Accelerators and detectors

CERN: 50 and counting

01 Sep 2004

Fifty years is a long time in particle physics – and not just because most subatomic particles only exist for tiny fractions of a second. In 1954, the year that CERN was established, the leading high-energy laboratories in the US, and indeed the world, were at Berkeley in California and Brookhaven in New York. Today these two labs – with nine Nobel prizes for discoveries in particle physics between them – have been replaced by Stanford (established in 1962) and Fermilab (1967) as the focal points of high-energy physics in the US.


Berkeley and Brookhaven are now broader-based labs with activities in many areas outside physics, although they still have substantial particle-physics programmes. The same cannot be said of the short-lived Superconducting Super Collider in Texas, which was cancelled while still in its construction phase in 1993. Staying in business as a particle-physics lab for 50 years – as CERN has done – is therefore quite an achievement. Next in line to celebrate such a feat will be the DESY lab in Germany, which was founded in 1959, although the KEK lab in Japan can trace its roots back to 1955.

However, CERN did not reach its current position of strength overnight. In the early years it struggled as US labs dominated the field and beat Europe’s new lab to the big discoveries. The tide turned with the detection of weak neutral currents in 1973, and the discovery of the W and Z bosons 10 years later showed that CERN was capable of making truly massive discoveries. As Robert Crease explains in the first article of this special issue “CERN: 50 years and counting”, the Geneva lab’s success in the competition to find the W and the Z was an essential forerunner to an era of true collaboration between particle physicists in Europe and the US (see “CERN, the US and the W”).

Today, completing the Large Hadron Collider (LHC) and its four detectors on schedule and within budget, and then ensuring that they run reliably from 2007 onwards, are CERN’s top priorities (see “To the LHC and beyond”). The LHC is set to dominate particle physics for at least a decade.
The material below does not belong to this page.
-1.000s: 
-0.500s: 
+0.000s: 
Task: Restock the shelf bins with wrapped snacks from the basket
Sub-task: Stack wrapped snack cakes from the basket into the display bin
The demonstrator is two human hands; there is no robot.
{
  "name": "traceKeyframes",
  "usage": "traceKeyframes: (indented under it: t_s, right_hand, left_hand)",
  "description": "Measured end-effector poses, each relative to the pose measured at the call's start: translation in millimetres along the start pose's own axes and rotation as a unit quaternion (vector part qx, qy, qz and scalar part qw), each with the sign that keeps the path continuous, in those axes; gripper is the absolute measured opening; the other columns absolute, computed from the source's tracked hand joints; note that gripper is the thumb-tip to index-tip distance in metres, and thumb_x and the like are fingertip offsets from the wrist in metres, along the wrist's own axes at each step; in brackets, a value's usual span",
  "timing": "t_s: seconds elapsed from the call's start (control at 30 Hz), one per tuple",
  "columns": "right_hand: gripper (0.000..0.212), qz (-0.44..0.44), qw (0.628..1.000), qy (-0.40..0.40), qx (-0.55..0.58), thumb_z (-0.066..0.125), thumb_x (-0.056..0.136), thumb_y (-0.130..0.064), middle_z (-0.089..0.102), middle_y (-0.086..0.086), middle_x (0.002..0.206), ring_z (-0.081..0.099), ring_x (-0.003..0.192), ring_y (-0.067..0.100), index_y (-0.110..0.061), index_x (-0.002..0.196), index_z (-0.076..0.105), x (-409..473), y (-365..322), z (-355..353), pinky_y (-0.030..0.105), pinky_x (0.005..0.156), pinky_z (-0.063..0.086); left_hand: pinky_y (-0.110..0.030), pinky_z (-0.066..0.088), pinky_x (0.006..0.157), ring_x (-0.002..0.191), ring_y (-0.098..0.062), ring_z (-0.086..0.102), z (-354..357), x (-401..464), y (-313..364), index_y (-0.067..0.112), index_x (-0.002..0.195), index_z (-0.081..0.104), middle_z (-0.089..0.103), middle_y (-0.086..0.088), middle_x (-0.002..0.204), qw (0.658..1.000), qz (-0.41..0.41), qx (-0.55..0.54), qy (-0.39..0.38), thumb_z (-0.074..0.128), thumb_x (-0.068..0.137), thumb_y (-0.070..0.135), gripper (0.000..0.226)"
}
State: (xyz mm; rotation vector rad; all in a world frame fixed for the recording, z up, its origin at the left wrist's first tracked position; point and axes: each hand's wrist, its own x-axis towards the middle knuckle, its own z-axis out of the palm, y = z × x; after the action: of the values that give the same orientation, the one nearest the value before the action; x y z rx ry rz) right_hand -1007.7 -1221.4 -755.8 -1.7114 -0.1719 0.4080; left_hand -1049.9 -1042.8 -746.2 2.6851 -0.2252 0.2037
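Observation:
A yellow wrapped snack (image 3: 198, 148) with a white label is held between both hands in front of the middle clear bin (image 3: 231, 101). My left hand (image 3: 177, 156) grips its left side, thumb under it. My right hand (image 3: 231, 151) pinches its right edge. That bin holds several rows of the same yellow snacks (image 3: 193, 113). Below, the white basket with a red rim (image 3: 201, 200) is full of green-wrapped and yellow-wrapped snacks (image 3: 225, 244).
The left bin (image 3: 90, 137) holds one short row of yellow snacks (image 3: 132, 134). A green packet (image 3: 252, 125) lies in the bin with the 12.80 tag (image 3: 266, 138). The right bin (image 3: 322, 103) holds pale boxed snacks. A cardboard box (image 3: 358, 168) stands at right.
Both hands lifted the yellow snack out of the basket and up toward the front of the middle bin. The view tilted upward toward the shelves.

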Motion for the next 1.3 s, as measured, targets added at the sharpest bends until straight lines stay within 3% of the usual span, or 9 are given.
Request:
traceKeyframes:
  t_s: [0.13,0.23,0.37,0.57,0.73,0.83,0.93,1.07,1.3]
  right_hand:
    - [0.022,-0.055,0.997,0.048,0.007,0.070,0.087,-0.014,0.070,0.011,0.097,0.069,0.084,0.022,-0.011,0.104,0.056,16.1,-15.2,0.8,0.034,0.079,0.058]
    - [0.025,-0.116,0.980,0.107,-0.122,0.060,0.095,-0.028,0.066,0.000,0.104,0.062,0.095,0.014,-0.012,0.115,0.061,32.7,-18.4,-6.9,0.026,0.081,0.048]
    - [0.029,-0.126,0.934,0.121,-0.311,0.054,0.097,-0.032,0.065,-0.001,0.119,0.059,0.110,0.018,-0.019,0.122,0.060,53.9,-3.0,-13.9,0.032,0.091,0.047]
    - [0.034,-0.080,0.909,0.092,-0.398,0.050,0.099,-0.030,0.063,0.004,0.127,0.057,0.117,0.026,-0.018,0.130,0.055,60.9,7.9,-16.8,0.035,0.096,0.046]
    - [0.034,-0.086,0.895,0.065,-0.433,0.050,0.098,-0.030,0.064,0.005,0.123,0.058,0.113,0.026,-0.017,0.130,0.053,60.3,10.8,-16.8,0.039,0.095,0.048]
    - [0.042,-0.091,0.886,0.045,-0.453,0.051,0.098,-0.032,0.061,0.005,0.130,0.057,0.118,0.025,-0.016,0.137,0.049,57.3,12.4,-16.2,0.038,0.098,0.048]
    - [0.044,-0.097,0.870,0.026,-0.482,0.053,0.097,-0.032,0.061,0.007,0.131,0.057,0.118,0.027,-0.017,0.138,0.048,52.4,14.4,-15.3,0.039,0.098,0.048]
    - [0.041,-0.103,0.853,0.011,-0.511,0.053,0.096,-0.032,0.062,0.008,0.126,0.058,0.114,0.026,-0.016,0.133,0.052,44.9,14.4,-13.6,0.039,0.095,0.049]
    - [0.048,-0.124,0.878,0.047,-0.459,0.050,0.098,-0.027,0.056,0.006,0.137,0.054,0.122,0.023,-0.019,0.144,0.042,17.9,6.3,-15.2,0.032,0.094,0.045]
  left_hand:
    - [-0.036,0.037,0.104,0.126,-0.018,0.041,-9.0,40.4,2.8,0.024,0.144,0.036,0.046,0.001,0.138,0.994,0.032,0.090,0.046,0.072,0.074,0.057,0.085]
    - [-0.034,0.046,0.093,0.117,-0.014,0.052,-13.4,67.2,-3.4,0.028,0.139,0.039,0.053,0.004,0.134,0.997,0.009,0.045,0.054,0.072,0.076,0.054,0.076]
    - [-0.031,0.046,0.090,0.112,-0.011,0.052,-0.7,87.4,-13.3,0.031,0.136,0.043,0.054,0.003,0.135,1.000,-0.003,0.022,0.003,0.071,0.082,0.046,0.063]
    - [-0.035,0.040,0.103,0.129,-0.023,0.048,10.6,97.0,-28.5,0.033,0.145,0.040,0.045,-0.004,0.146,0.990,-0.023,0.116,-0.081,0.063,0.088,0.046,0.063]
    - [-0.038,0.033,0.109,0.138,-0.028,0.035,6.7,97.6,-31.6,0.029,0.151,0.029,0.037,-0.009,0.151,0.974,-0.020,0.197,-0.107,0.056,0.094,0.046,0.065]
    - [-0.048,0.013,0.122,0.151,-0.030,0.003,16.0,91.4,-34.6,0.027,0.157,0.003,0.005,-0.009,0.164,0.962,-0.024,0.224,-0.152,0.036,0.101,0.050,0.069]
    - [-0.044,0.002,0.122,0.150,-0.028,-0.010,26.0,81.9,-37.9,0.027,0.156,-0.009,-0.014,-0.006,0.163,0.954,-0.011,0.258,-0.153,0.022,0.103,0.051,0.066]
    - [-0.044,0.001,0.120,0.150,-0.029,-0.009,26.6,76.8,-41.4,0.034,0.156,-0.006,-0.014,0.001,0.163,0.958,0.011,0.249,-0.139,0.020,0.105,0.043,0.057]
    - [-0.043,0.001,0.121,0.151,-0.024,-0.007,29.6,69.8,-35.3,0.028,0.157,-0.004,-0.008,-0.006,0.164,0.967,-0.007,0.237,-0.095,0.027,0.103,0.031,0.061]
However, non-LHC research has been scaled back in recent years and the lab needs to broaden its programme and build on its strengths in nuclear physics, neutrinos and anti-atoms.

Returning to the LHC, in “The LHC detector challenge” Tejinder Virdee describes the monumental challenges involved in designing and building the ATLAS and CMS detectors for the project. The huge volumes of data generated in the proton-proton collisions at the LHC – and the associated radiation – will place enormous strains on both the detectors themselves and the computational “Grid” used to analyse the data. (For more details on the LHC itself see “Particle accelerators: to the LHC and beyond”).
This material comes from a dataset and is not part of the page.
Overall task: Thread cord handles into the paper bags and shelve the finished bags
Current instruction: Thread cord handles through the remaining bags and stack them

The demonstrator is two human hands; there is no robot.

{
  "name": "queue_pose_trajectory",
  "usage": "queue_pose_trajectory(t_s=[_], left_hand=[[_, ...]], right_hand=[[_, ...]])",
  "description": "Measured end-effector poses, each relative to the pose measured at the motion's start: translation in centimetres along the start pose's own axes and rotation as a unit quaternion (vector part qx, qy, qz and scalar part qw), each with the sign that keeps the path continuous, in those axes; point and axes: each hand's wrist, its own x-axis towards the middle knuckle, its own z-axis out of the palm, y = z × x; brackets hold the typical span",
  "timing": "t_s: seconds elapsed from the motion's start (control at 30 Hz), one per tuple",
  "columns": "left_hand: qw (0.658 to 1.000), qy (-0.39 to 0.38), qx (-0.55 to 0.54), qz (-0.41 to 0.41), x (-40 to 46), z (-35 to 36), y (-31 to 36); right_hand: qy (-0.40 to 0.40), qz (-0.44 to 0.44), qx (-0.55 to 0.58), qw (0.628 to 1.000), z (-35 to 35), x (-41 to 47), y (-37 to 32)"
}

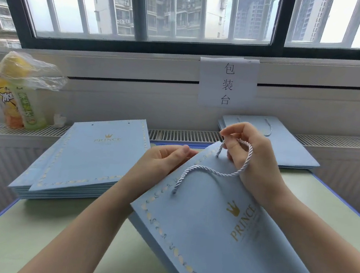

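A flat light-blue paper bag (220,235) with a gold crown and PRINCE print lies tilted in front of me. A pale twisted cord (206,172) runs across its top, one end in a hole at the lower left, the other looping up by the right-hand hole. My right hand (252,156) pinches the cord above that hole between thumb and fingertips. My left hand (163,159) grips the bag's top edge, thumb on top. A stack of blue bags without handles (84,160) lies at left. Bags with cords (279,143) are stacked at the back right.
The pale green table (34,228) has a blue rim. Two drink bottles (19,103) and a crumpled plastic bag (33,71) stand on the radiator ledge at left. A paper sign (227,83) is taped under the window.
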Motion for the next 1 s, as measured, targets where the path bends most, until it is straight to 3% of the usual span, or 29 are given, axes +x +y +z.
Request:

First on the agenda for ATLAS and CMS will be finding the Higgs boson and, it is hoped, supersymmetric particles or some other new physics beyond the Standard Model. Although this model has been able to explain the results of all accelerator experiments so far, physicists know that it cannot be the full story, as Luciano Maiani explains (see “CERN: the next 50 years”). Of course, high-energy physics is about people as well as particles, and Tiziano Camporesi outlines the many career options available to the graduates of the student “factories” at labs like CERN.
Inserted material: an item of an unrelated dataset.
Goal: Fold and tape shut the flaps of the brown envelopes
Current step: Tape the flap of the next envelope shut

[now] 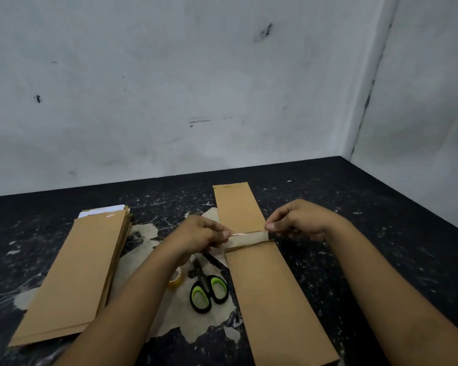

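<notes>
Two hands, left hand [200, 233] and right hand [299, 220], pinch what looks like a strip of tape [249, 235] over the near envelope [273, 294] flap, toward the worktop's [381, 207] right edge.

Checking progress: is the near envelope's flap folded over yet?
Folded: the flap lies over the near envelope, both hands pinching tape across it.
</notes>
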A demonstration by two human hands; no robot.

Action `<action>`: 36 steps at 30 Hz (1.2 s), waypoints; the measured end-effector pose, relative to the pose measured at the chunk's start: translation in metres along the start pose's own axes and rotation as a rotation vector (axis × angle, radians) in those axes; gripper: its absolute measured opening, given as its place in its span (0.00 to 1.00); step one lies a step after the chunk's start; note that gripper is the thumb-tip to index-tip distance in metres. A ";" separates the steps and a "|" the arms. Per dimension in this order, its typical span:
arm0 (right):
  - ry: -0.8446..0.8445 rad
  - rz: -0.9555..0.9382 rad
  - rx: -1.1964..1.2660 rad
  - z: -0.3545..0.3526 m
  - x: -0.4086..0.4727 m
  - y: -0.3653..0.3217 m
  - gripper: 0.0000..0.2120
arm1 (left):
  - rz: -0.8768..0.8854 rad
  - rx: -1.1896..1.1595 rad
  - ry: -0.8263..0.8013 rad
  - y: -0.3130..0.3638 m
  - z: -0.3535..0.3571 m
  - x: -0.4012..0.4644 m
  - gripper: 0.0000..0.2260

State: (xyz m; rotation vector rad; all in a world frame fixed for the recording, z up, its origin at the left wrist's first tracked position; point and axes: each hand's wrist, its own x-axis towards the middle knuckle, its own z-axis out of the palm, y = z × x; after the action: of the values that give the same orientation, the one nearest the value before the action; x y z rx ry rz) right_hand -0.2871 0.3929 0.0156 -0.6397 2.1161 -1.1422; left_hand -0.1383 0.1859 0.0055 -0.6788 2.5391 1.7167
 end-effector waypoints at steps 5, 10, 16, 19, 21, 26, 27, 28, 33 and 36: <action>-0.011 0.059 0.073 0.005 0.012 0.013 0.05 | -0.041 -0.006 -0.026 -0.013 0.006 0.010 0.05; -0.002 0.083 0.055 0.012 0.017 0.019 0.04 | -0.035 0.061 -0.005 -0.019 0.010 0.013 0.04; 0.035 0.105 0.021 0.015 0.019 0.019 0.06 | -0.009 0.201 0.049 -0.019 0.016 0.016 0.03; 0.043 0.108 0.025 0.016 0.019 0.020 0.06 | 0.016 0.259 0.068 -0.019 0.018 0.014 0.03; 0.054 0.110 0.027 0.017 0.018 0.019 0.05 | 0.012 0.270 0.073 -0.018 0.018 0.014 0.03; 0.075 0.121 0.000 0.019 0.019 0.018 0.04 | -0.016 0.273 0.107 -0.014 0.021 0.014 0.02; 0.081 0.124 -0.007 0.020 0.019 0.018 0.04 | -0.023 0.272 0.116 -0.013 0.022 0.013 0.02; 0.087 0.125 -0.014 0.020 0.019 0.018 0.04 | -0.029 0.268 0.121 -0.013 0.023 0.013 0.02; 0.087 0.141 -0.014 0.020 0.018 0.016 0.05 | -0.048 0.244 0.131 -0.012 0.024 0.015 0.02; 0.085 0.157 0.006 0.020 0.018 0.015 0.06 | -0.057 0.212 0.110 -0.013 0.023 0.017 0.02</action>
State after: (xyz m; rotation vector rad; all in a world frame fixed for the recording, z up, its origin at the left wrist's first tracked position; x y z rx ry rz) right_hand -0.2867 0.3780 -0.0111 -0.4201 2.1911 -1.1049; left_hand -0.1549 0.1963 -0.0191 -0.8433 2.6926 1.4034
So what does the future hold besides the LHC? The particle-physics community is keen to build a linear electron-positron collider and has just selected superconducting technology developed at DESY for this project. However, CERN has started to question this consensus by throwing its CLIC approach – which could reach higher energies but has still to prove its feasibility – into the mix. Other labs are unlikely to allow any future linear collider to be built at CERN without a fight. The next 10 years are set to be as interesting as the last 50.